Exercise objective » Write only the number of lines in the data that contain the word "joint".

Items from a dataset
[Start of Attachment]

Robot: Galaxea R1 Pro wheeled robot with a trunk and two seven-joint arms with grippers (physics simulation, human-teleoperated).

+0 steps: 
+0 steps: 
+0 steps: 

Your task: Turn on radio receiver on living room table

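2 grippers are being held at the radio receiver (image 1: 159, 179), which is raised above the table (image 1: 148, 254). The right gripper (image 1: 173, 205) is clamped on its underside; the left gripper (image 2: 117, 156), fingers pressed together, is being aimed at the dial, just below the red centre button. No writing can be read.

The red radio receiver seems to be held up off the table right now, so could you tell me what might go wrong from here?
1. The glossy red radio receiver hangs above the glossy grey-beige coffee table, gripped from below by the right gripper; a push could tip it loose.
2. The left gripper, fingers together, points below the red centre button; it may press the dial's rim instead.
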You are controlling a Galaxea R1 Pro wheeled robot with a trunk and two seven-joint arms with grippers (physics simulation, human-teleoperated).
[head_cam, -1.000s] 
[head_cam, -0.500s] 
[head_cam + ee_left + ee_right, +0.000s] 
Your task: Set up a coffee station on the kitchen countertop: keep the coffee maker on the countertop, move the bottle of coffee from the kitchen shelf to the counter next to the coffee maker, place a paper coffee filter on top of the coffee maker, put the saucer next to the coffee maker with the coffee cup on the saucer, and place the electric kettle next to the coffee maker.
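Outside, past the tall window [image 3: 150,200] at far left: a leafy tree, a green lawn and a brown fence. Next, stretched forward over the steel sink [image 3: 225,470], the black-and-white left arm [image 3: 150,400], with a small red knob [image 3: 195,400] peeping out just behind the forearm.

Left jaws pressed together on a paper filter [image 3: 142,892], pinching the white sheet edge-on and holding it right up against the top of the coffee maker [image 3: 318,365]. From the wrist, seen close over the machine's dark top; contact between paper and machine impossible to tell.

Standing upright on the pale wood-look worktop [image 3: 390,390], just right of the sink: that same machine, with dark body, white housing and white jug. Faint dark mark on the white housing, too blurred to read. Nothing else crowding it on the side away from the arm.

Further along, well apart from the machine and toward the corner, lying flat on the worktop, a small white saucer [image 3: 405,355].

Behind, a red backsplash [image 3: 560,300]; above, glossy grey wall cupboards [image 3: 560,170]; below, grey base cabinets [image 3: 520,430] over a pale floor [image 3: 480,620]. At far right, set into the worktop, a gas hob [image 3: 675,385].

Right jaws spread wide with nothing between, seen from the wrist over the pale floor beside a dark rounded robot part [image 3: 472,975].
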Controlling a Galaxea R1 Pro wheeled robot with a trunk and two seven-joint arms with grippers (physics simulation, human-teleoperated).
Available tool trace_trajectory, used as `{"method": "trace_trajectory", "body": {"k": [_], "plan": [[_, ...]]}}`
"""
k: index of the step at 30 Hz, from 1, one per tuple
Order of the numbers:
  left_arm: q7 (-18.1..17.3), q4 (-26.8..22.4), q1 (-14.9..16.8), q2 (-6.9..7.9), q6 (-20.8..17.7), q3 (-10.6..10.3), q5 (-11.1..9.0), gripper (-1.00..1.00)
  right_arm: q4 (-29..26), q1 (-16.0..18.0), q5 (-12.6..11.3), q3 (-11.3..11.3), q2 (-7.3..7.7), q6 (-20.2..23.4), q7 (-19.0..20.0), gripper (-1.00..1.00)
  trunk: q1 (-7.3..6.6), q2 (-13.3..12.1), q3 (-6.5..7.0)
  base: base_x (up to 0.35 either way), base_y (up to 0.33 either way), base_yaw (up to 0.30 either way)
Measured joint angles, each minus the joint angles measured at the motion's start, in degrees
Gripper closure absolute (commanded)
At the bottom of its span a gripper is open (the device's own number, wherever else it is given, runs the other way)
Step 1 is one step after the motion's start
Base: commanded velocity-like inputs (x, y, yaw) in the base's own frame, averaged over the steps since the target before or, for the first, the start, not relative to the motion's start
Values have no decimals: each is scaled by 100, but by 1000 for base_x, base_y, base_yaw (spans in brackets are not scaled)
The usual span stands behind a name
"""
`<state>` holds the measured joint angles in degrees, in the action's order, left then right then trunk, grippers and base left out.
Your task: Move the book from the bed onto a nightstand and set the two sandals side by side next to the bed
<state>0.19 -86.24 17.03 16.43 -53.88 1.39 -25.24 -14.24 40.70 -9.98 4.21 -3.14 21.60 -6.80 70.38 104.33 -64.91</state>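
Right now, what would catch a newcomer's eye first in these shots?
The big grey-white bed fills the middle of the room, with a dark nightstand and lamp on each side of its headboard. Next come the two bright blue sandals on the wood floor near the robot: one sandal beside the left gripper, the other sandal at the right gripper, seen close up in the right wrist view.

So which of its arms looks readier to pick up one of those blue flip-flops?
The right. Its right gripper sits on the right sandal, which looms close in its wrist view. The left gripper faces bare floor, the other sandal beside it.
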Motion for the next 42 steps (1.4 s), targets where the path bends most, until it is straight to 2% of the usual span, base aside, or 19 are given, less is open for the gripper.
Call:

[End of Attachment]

Your solution » 5